Turner is on to something here. There is a tendency in us younger evangelicals to desire “edginess.” It’s not always a matter of Calvinism. Sometimes it comes out in our worship style, our innovative church growth practices, or our dismissal of the Christian Right and embrace of social justice and environmentalism.
But a renewal of evangelicalism will not take place if our desire is to be edgy and controversial for controversy’s sake. Believers on fire for God will indeed be “radical,” “edgy,” “subversive” (I like that last word especially!), but lasting change will elude us if our desire for edginess and subversive living becomes an end in itself.
We are most different from the world when we are seeking God with all our hearts. Seeking his kingdom and righteousness is what sets us apart from the world.
Let’s avoid the temptation to adopt certain “edgy” beliefs and practices as a way to set ourselves apart from other Christians. Instead, let’s re-focus on living for God’s glory, which will set us apart from the world in the way that truly makes a difference.








11 Comments
I think you are on to something here.
Here are some thoughts I wrote a while back along a similar vein:
http://www.sbcimpact.net/2008/12/26/church-reform-and-christian-unity/
So being a Calvinist makes you controversial and “edgy”? What a conclusion you come up with, your whole argument is exactly what you claim you want to end. You “attack” a belief you disagree with to try to say don’t attack beliefs, but focus on what unifies us. Very two handed of you. I agree that we need to be unified; however it is not the Calvinist who truly understands Calvinism that is driving a wedge in the faith, but those ignorant of it and those who attack what they do not understand.
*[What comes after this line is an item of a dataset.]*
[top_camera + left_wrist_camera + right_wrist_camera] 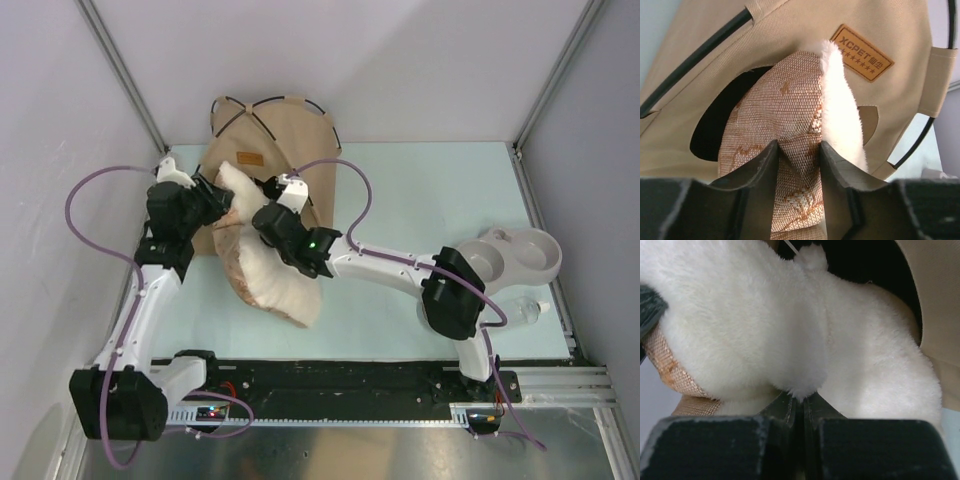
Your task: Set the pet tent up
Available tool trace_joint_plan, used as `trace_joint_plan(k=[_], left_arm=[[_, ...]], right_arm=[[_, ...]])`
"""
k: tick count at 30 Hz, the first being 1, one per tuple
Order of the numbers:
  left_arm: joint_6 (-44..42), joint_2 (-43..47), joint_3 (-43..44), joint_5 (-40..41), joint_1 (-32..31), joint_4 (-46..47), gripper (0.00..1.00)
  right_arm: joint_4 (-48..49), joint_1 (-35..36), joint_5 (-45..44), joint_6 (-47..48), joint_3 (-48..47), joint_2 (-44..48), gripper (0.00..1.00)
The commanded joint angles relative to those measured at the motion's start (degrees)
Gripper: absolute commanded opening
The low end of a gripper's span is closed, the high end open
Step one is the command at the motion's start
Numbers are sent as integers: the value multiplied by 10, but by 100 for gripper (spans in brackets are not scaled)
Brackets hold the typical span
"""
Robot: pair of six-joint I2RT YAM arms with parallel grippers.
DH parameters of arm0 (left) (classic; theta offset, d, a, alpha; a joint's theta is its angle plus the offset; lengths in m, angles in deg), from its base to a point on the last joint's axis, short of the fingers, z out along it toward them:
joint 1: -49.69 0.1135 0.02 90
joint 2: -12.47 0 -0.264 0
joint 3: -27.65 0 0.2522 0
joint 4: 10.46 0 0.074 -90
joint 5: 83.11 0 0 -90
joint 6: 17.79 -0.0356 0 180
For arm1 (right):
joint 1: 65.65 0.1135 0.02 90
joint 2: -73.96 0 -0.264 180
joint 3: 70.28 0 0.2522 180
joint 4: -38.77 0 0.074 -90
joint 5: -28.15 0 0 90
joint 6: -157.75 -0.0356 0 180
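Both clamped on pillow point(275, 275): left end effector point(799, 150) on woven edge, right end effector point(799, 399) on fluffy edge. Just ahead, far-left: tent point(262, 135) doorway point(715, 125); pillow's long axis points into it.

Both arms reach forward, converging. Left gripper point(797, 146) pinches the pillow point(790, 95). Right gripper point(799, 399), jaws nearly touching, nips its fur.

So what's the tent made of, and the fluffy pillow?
The tent looks like matte tan canvas; you can see its fine weave. Its poles look smooth black, plastic or metal. The pillow is fluffy cream plush, with a brown woven back.
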Motion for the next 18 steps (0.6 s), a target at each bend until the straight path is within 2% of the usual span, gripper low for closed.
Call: trace_joint_plan(k=[1,4,7,12,18], left_arm=[[2,-30,-19,-22,-20,56,37],[-27,-34,-35,25,-57,50,32],[-48,-38,-55,99,-97,40,30],[-48,-80,-56,178,-113,1,24],[-48,-118,-18,212,-113,-40,23]], right_arm=[[-33,-8,-3,15,19,-31,0],[-16,-7,22,29,19,-37,1],[3,-7,44,49,16,-41,8],[20,-8,61,71,15,-35,24],[51,-1,62,104,52,19,48]])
It doesn’t really seem as if he’s attacking Calvinism per se…. more as if he’s attacking the modern, hipster-like tendencies of certain individuals.
Trevin,
Excellent point. There are many of us who are drawn to that which is controversial and “edgy” just for the buzz that it brings. This is a misguided focus and bound to end up generating much more heat than light. As you pointed out, our only real focus should be humble obedience to the Lord. Let all other chips fall where they may.
Bob,
With all gentleness, I think you need to reread Trevin’s words: “It’s not always a matter of Calvinism. Sometimes it comes out in our worship style, our innovative church growth practices, or our dismissal of the Christian Right and embrace of social justice and environmentalism.”
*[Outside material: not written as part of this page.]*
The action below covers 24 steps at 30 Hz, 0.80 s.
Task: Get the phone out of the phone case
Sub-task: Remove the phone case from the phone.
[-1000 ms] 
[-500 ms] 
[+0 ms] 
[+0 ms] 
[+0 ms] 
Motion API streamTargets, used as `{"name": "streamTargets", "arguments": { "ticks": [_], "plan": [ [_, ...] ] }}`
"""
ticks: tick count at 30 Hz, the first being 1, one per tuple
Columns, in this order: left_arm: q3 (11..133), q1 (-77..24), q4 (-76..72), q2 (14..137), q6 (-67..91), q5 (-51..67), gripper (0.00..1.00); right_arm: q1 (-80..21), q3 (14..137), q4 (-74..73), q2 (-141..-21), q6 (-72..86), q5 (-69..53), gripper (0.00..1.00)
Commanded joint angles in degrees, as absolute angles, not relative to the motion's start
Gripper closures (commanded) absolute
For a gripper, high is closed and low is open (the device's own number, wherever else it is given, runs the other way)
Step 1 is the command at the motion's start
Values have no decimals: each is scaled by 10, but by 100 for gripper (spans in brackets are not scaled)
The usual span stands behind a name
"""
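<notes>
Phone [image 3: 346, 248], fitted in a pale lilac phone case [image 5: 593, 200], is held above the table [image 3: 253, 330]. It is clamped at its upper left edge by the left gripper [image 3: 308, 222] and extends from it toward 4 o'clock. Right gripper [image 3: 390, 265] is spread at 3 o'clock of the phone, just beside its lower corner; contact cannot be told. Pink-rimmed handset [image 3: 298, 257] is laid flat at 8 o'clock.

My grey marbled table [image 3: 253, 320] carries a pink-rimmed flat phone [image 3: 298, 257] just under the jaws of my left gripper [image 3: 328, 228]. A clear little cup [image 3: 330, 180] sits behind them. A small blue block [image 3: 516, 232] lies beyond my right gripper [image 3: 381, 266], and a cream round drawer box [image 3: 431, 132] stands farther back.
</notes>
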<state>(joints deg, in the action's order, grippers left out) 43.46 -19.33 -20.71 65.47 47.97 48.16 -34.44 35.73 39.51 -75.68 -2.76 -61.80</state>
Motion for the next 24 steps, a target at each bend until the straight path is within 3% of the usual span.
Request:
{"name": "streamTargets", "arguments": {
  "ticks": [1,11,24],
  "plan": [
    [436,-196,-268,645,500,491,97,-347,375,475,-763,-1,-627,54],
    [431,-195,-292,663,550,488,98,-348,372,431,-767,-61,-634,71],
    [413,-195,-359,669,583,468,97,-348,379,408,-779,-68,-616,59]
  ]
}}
Humbly I submitt that your accusation of an “Attack” is extraordinarily unfounded. This article was about the tendecy for some young evangelicals to be edgy for no other reason than to be edgy. Calvinism was just the jump off point to a discussion about motives.
Bob, an apology is due for the accusation.
In my experience, those who are in it for the edginess do not maintain any particular set of convictions for long. A path I’ve seen several people go down is Southern Baptist to Reformed Baptist to Presbyterian to Anglican to Catholic. Some I’ve known have even gone a step further to Judaism.
I had read one of his books (Turner’s) a while back and I can see how he craves the “edgy” label. I do see your point Trevin.
Unfortunately this is the sort of thing that adds fuel to the fire for those that are looking to falsely frame Reformed theology as some sort of step on the path to heresy.
Trevin,
Awesome Post man, for someone who has had to deal with this in my own life it’s an excellent point for those of us who tend to desire to be radical, rather than simply do the work of the ministry, which in doing that will cause us to be radical. I like what you said, it’s not the goal, but it’s a byproduct.
I’m wondering if this “edginess” is what is contributing to the success of Driscoll’s Mars Hill Church and Acts 29 network. I have attended a service there and listened to his sermons, and he seems to be directing his preaching to an under 30 crowd of hipsters.
Sad, but true.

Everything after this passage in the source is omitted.